Back Pain Treatment I
What is your approach to a patient with back pain and what are the most important things all back pain patients should know?
Elaine Borgen, Psy.D.:
Elaine Borgen is a psychologist in the Division of Preventive and Behavioral Medicine at UMass Medical Center, in Worcester, Massachusetts
When treating back pain, most of the medical profession focuses on diagnosis and treatment with medical intervention (e.g. prescribing medication, injections, surgery, physical therapy, etc.). I try to provide patients with behavioral tools that THEY can use on their own, anytime, anyplace. I try to help empower patients to learn to take a self-management approach to their back pain. I always make it clear that these techniques are not meant to replace medical interventions but rather to compliment them.
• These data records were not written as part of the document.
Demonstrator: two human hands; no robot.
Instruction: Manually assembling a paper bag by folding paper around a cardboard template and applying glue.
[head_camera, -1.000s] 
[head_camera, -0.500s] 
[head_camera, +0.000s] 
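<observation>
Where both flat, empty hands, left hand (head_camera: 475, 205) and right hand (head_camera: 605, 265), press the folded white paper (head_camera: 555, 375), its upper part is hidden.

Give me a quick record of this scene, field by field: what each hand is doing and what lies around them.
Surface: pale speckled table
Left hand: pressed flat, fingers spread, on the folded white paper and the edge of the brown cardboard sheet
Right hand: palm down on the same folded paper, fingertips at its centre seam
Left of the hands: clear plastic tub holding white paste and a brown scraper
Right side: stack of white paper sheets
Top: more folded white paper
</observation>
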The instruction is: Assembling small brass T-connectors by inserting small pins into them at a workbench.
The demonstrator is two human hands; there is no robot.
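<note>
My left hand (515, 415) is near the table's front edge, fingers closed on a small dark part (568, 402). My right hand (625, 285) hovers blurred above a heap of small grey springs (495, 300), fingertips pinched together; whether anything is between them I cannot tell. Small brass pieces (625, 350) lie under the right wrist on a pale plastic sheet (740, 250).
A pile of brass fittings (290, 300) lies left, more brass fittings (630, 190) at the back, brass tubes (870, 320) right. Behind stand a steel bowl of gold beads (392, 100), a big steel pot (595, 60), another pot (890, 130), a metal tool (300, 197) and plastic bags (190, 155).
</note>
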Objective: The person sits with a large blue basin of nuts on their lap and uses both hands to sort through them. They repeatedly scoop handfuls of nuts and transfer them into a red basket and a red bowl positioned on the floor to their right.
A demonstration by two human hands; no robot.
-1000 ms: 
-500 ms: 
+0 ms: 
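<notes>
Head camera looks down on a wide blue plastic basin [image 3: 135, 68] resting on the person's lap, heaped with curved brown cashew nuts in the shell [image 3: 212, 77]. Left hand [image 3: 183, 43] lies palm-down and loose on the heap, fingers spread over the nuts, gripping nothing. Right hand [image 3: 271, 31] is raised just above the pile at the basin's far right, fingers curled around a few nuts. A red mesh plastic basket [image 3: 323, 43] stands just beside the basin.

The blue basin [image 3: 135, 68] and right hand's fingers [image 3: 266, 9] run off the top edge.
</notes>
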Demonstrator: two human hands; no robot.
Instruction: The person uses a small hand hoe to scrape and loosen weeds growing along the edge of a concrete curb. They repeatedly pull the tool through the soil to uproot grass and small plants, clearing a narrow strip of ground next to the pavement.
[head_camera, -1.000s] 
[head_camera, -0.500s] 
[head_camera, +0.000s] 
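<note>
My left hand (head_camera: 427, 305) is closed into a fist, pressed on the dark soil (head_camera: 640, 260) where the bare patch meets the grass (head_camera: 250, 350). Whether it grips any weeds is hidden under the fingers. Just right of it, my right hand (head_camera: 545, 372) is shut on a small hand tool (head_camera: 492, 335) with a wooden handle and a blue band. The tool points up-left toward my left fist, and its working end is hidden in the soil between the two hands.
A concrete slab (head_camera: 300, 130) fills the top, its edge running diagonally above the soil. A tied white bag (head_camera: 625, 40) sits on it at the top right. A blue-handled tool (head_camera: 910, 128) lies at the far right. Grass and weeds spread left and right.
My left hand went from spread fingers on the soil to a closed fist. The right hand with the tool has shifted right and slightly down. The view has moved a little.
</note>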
When patients first realize that they are experiencing back pain "that won't go away", they typically experience a variety of responses including: denial (there must be a cure), anger (externalizing the blame and/or cause) and depression (a sense of loss regarding their previous way of life). My job is to help assist them through the process of accepting the responsibility for managing their pain experience and becoming ready to do something about it. I try to help them understand that by accepting the pain, they're not giving in to it, but rather learning to control the pain!!
It's really a "whole life approach" and that's why our program is called "Living Well with Back Pain". It's not meant to cure the pain, but rather to help a patient and their family live better despite the back pain. And when surgery is necessary, I help patients to prepare for surgery by altering their lifestyle, such as by smoking cessation, managing anxiety and using self-hypnosis techniques to promote a speedy recovery with the use of fewer narcotics.
- Understanding how the use of relaxation and self-hypnosis techniques affect their experience of pain.
- Cognitive techniques aimed at managing a patient's tendency to "catastrophize" and worry themselves into deeper levels of depression or anxiety and pain.
- Coaching regarding managing lifestyle factors such as sleep, use of stimulants (caffeine and nicotine), exercise and a healthy diet.
These are the "realities" that all back pain patients should know:
- Unless you're one of the minority that surgery can "cure", your chronic back pain is unlikely to ever go away completely.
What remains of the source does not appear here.